What are some ways to practice gratitude or incorporate gratitude in your day-to-day life?
There are several ways in which one could learn to practice gratitude on a regular basis.
1) Keeping a gratitude journal: One could write three things they are grateful for everyday. Even though those things can overlap, it should be a repatition each day. Theprocess of repeating the same aspects each day can result in gratitude fatigue. Even though the list might seem poor or vague initially, being more grateful will hone your perception to focus on other aspects of life that you feel grateful about.
2) Remember the bad: Studies show that over 90% of the participants list their autobiographical memories as being pleasant. To be grateful about the current circumstances, it is important to remember the “bad” or the adversities that one has faced and overcome
3) Asking three questions: What have I received from? What have I given to? What troubles and difficulties have I caused? One should acknowledge and recognize the gifts they have received from others, the gifts they have given to others, and the pain that they have caused in others’ lives through their thoughts, words, and actions.
4) Learn Prayers of Gratitude: Most religions emphasize the importance of gratitude; therefore, incorporating prayer can assist with honing the practice of gratitude. Even if someone is spiritual or not religious, they could come up with their own prayer to promote this practice.

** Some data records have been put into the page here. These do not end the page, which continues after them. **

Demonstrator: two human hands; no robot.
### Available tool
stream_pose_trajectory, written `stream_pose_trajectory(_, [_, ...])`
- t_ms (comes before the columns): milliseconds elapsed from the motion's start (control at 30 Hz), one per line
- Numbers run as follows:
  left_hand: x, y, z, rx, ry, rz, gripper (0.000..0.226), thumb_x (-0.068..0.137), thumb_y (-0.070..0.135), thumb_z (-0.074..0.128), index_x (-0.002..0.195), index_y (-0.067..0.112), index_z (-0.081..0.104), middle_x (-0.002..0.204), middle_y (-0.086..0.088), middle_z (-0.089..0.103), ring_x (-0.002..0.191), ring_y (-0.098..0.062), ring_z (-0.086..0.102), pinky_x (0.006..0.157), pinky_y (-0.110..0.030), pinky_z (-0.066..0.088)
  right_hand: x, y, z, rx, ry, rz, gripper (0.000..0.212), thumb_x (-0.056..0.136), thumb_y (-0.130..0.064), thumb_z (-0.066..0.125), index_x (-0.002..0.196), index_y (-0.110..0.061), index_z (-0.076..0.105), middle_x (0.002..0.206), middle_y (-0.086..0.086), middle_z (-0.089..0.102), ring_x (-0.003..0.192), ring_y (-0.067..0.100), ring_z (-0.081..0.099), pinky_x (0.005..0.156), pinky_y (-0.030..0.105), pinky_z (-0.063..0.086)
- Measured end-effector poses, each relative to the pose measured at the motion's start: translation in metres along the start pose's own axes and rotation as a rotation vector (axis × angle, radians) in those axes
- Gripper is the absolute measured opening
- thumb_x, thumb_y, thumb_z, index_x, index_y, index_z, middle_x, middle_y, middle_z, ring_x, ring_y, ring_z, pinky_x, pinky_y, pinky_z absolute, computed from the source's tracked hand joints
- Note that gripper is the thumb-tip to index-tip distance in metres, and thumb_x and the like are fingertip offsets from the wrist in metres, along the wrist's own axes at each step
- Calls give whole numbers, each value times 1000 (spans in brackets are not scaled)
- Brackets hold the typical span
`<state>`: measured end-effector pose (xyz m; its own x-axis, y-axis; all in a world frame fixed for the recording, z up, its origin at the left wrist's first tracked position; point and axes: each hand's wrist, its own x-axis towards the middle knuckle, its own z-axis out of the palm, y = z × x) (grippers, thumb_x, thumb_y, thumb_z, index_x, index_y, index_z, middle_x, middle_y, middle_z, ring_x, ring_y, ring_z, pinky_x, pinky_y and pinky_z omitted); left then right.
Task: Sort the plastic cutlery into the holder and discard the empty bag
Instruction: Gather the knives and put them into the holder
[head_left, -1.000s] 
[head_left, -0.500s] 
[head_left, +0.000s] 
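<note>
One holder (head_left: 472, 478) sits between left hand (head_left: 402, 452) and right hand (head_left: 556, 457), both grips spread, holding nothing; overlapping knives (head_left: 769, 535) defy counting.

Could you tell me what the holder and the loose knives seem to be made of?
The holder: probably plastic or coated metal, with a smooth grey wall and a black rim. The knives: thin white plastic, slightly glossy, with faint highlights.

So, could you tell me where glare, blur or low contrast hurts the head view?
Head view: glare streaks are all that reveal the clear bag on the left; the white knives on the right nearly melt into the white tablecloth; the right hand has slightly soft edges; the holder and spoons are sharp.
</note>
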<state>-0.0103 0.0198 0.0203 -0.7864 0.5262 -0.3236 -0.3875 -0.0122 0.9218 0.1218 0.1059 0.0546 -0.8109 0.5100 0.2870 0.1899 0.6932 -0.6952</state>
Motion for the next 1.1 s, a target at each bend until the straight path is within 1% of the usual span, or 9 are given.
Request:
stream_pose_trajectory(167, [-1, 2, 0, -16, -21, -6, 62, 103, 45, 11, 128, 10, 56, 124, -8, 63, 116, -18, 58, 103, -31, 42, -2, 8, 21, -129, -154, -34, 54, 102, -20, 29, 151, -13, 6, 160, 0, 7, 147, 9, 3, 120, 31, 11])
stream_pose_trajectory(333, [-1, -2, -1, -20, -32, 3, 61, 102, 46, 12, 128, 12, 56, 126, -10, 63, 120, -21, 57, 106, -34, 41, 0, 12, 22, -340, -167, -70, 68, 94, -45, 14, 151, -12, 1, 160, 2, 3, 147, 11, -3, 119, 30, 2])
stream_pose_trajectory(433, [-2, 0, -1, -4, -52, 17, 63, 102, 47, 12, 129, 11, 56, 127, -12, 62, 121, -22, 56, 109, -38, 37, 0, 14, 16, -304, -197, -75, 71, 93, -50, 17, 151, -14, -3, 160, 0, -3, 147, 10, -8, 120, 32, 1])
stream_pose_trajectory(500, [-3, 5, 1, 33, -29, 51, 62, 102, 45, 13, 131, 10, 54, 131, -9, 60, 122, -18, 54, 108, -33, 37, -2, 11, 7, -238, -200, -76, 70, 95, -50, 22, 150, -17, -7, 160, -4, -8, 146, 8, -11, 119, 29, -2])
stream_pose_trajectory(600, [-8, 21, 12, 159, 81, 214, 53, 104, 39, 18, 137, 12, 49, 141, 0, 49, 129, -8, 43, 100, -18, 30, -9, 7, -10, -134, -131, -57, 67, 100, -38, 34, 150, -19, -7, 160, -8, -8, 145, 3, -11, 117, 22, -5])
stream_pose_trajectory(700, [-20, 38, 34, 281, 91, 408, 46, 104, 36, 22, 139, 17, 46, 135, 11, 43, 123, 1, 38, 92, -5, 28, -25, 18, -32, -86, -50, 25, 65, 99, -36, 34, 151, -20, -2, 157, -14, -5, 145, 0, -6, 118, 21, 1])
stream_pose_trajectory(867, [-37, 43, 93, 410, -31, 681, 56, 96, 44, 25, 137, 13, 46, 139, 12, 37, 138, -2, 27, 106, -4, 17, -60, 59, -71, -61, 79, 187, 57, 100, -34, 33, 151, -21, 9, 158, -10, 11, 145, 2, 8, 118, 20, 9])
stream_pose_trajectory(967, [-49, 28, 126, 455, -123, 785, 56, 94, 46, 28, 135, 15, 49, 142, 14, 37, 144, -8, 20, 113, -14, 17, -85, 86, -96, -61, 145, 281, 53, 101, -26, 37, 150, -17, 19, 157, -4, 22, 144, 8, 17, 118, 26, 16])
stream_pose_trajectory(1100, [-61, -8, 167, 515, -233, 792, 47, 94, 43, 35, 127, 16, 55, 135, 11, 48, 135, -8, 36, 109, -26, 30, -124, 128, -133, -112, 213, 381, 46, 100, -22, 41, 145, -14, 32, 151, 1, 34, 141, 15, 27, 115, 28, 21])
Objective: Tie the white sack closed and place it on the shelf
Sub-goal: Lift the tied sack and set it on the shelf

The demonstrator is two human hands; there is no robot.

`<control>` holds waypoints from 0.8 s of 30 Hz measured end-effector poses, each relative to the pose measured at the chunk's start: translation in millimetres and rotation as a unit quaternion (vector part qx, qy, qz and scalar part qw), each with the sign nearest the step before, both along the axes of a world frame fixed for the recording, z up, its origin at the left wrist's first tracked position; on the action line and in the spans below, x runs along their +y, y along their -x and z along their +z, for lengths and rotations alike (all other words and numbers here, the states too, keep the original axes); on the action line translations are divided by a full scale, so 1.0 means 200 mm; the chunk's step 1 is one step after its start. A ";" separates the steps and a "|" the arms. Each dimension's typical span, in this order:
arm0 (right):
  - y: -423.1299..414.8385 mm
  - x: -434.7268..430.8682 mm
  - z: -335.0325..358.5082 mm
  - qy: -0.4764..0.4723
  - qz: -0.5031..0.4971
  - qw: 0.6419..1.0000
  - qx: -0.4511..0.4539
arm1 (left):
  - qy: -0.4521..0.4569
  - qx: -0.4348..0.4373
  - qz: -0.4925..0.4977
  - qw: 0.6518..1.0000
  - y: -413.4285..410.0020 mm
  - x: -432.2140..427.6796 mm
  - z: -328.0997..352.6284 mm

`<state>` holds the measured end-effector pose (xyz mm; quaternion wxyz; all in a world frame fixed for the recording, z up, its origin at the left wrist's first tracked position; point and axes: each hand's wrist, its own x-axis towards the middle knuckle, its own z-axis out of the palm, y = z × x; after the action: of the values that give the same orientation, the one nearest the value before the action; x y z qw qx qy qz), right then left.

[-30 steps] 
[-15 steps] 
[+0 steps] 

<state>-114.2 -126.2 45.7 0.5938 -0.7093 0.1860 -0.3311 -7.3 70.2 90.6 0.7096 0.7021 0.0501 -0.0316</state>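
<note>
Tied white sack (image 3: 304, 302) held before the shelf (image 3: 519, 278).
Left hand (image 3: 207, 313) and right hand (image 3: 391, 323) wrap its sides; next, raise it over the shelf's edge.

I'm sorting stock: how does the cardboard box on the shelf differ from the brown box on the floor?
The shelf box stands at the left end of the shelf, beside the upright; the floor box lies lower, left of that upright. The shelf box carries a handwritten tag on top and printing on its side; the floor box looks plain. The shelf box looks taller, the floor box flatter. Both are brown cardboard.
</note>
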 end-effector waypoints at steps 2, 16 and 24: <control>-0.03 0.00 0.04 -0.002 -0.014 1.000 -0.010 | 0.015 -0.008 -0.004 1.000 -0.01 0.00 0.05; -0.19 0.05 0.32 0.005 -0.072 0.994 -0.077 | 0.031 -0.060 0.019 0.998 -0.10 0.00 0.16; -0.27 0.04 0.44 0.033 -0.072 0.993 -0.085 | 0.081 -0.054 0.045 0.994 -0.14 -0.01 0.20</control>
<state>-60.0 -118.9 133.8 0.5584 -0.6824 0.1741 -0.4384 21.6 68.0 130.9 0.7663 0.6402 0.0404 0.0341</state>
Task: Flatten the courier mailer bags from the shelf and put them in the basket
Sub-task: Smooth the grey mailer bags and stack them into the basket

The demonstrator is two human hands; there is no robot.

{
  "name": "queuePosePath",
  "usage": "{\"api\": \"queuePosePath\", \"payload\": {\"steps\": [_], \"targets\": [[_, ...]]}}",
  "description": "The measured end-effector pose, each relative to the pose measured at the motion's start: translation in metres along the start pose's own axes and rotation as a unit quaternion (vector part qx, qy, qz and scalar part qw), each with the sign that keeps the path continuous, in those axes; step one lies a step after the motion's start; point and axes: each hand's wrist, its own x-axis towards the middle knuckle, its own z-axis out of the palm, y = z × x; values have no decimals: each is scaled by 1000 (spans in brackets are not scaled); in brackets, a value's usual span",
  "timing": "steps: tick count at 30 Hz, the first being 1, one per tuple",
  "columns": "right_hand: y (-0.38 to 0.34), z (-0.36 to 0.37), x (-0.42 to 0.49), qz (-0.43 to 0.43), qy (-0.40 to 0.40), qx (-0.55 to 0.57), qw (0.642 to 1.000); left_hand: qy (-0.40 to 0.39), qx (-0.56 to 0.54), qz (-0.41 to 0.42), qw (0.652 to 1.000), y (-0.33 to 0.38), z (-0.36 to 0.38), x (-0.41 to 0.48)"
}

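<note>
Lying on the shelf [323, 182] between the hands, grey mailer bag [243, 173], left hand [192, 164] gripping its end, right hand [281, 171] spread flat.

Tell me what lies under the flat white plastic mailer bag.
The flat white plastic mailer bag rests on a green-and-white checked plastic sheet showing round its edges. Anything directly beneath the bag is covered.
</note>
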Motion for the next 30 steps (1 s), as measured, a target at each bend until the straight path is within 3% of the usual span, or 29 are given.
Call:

5) Come to your sense: By focusing on and engaging in the experience that our senses allow us to have, we could start appreciating what a miracle life is. Breathing is one such way. Enjoying the breeze on a fall morning is just another.
6) Visual reminders: One could use visual reminders, positive plaques on walls, phone apps, or even accountability partners to remind us to practice gratitude.
7) Make a vow to practice gratitude: There is some research that indicates that swearing a vow to perform a behavior increases the likelihood that the action will be executed.
8) Watch your language: Our language influences our thoughts; therefore, it is important to incorporate a linguistic style that encourages the use of words such as gifts, givers, blessing, blessed, thank you, fortunate, abundance etc.
9) Go through the motions- If we continue going through the motions of being grateful, gratitude will continue to be easily triggered. E.g.: writing letters of gratitude, saying thank you etc.
10) Think outside the box- It is important to continue looking at situations creatively to find aspects to life to be grateful about.
Free Phone Apps that can assist with the practice of Gratitude:
2) Presently: A Gratitude Journal
3) Long walks – Journal Together
I have solely relied on the book “Thanks- How the new science of gratitude can make you happier” by Dr. Robert Emmons as a guide to write this blog.